Different Ways to Pay
There are different ways to pay, which actually match up with the chosen marketing objective. You can pay per impression making sure the ad gets in front of people. Paying by unique reach means you want as many people as possible to see your ad and you don’t want them to see the ad over and over.
Paying by engagement means paying for comments, likes, and shares. Why is that important? Because that’s how the Facebook algorithm works. The more comments, likes, and shares that an ad has, the better it’s going to be.
You can pay for clicks. Now, there is a difference between link clicks and landing page views. Link clicks mean that viewers actually click on the ad. Landing page views mean that the viewer waits for the website to actually load. There is a big difference in price. Landing page views are better, but perhaps you don’t have the budget to afford the landing page views, in that case, you need to choose a link clicks.
Another option is paying for conversions, which only makes sense if Facebook has enough data to optimize the right audience. All in all, you have to match the budget that you have.
You Are not Testing
Testing is a game of patience. You’re not going to come up with the best strategy out of the gate. So, you need to test different ways in order to engage your audience. You have to test the audiences, ad type, ad creative, ad copy, and placements.
Testing Audiences
There are different kinds of warm audiences or what some people might call, remarketing. If you have an existing email base, you can upload that and you can target that. You can target the website traffic that you have, people who have interacted with your app, and the list goes on.
If this is all overwhelming, you take all of these, you build all of these audiences and you throw it all into one big bucket and you market to all of them. Again, going back to the budget item that if, if you’ve got a smaller budget, then you need to pull all those into one big audience to remark it too.
But if you’ve got a larger bucket, now you can treat the website traffic, the people who engage, and email differently.
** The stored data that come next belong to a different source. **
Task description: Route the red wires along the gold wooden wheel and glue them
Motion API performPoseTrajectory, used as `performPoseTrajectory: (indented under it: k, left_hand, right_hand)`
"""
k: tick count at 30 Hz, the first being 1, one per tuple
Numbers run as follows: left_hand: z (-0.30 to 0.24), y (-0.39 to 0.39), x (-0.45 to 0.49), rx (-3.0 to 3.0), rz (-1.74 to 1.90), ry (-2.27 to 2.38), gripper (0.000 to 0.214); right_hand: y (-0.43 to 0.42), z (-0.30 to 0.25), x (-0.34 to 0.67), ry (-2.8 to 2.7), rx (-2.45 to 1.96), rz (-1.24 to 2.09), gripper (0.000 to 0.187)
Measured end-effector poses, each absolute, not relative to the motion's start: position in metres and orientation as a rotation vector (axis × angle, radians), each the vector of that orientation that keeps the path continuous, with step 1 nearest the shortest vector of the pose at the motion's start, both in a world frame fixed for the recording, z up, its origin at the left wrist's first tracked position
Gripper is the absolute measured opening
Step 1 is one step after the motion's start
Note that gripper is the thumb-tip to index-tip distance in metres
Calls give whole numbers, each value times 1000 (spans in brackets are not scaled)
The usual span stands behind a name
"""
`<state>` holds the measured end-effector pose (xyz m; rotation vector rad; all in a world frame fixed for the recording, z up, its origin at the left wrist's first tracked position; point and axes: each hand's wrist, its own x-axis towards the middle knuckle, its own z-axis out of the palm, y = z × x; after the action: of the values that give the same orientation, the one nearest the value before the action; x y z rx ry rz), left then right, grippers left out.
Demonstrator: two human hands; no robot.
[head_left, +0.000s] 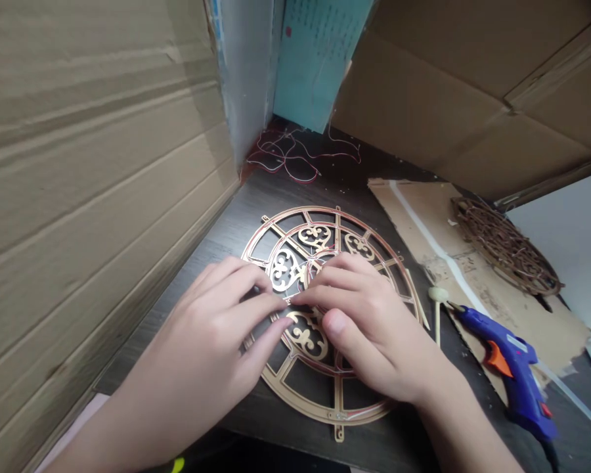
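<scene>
A round, laser-cut wooden ornament (320, 236) with scroll patterns and thin red wire along its spokes lies flat on the dark table (217, 230). Both hands rest on its middle. My left hand (217, 328) lies with its fingers stretched toward the centre, fingertips pressing on the wood. My right hand (369, 322) comes in from the right, its fingers together and meeting the left fingertips at the centre, thumb lying on a lower scroll. Whether anything small sits between the fingertips is hidden.
A blue hot glue gun (512, 368) lies at the right on a torn cardboard sheet (438, 223), beside a small wooden stick with a round head (437, 302). A second dark wooden disc (507, 246) rests further right. Loose red wire (295, 154) lies at the back. Cardboard walls (88, 171) enclose the table.
</scene>
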<state>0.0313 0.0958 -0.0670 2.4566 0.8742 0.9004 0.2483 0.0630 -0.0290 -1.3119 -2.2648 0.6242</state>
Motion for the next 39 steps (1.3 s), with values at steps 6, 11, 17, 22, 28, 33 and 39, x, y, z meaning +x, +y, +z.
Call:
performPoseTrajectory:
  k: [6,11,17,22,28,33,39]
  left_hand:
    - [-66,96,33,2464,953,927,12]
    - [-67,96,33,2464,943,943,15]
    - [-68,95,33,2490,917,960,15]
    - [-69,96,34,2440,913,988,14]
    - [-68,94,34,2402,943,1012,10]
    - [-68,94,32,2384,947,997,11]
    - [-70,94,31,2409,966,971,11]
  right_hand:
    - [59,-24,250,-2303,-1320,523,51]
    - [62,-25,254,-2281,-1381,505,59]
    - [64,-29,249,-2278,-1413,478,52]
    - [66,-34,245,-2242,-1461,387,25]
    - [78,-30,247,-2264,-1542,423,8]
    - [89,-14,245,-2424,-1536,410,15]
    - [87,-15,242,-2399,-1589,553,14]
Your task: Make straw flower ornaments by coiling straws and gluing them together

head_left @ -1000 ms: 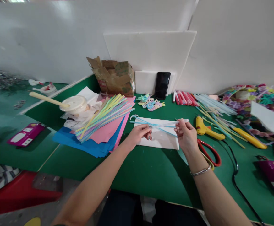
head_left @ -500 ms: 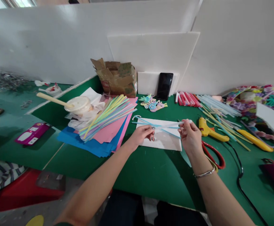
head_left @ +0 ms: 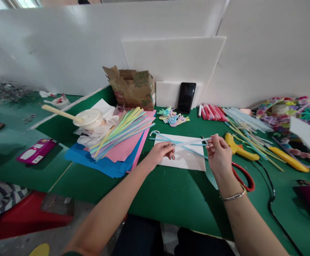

Then you can start to build these different funnels within your remarketing audience. However, if you’re just getting started, create all those lists and lump them all together.
Cold audiences are where a lot of magic has happened with Facebook. The amount of information that they have, not on you as an individual, but on groups of people is fascinating. They can target by location. If you have a store and just want a five-mile radius or language, that can be targeted. Age, gender, education, and job titles can also be thrown into the mix. There is a lot of work that goes into building out these cold audiences. So don’t take it lightly. In fact, build at least four to five of them.
Testing Ad Types
There are multiple ad types to choose from:
- Single image
- Videos
- Carousel
- Slideshow
- Collection (instant experience)
It is important to remember that sometimes simplicity wins, but when you overcomplicate it, then you don’t get your objective. You also have to consider that some of these objectives don’t line up with marketing objectives.
You have to think about the product or service that you have and think about which one of these is going to be the best. There’s no quick answer, and that is why you have to test different ad types.
Testing Ad Creative
Your first goal when you are inside the Facebook platform is to get people to stop scrolling. Every three-four posts users see an ad. People are quickly scrolling past because they have ad blindness. Stop making your ads look like an ad. Make your ad creative, trigger emotion.
You have to match that buyer persona of who you’re trying to go after. With images and colors, people react to that and they will stop scrolling. There are a lot of studies that show that videos with motion, are the quickest way to get people to stop.
Testing Ad Copy
Are you, are you telling a story? Are you invoking emotion? Are you playing with long-form content – writing paragraph after paragraph? Or are you playing with a short-form, where you’re getting right to the point?
You have to test this. With long-form, a lot of times people look at that and they think, “wow, that’s a lot of effort.”
It’s hard to get people off of Facebook and over to the website. If you’ve got this really short, looks like an ad, then, then people don’t want to engage with it. This is a social media platform.
Testing Placement
You have the option to place ads on Facebook feed, Instagram feed, Audience Network, and Messenger. You also have the option to select what’s called automatic placement, which is where Facebook places the ad wherever in order to reach your objective. That is the easiest way to do it. And sometimes the best way to do it for performance, but you have to test it.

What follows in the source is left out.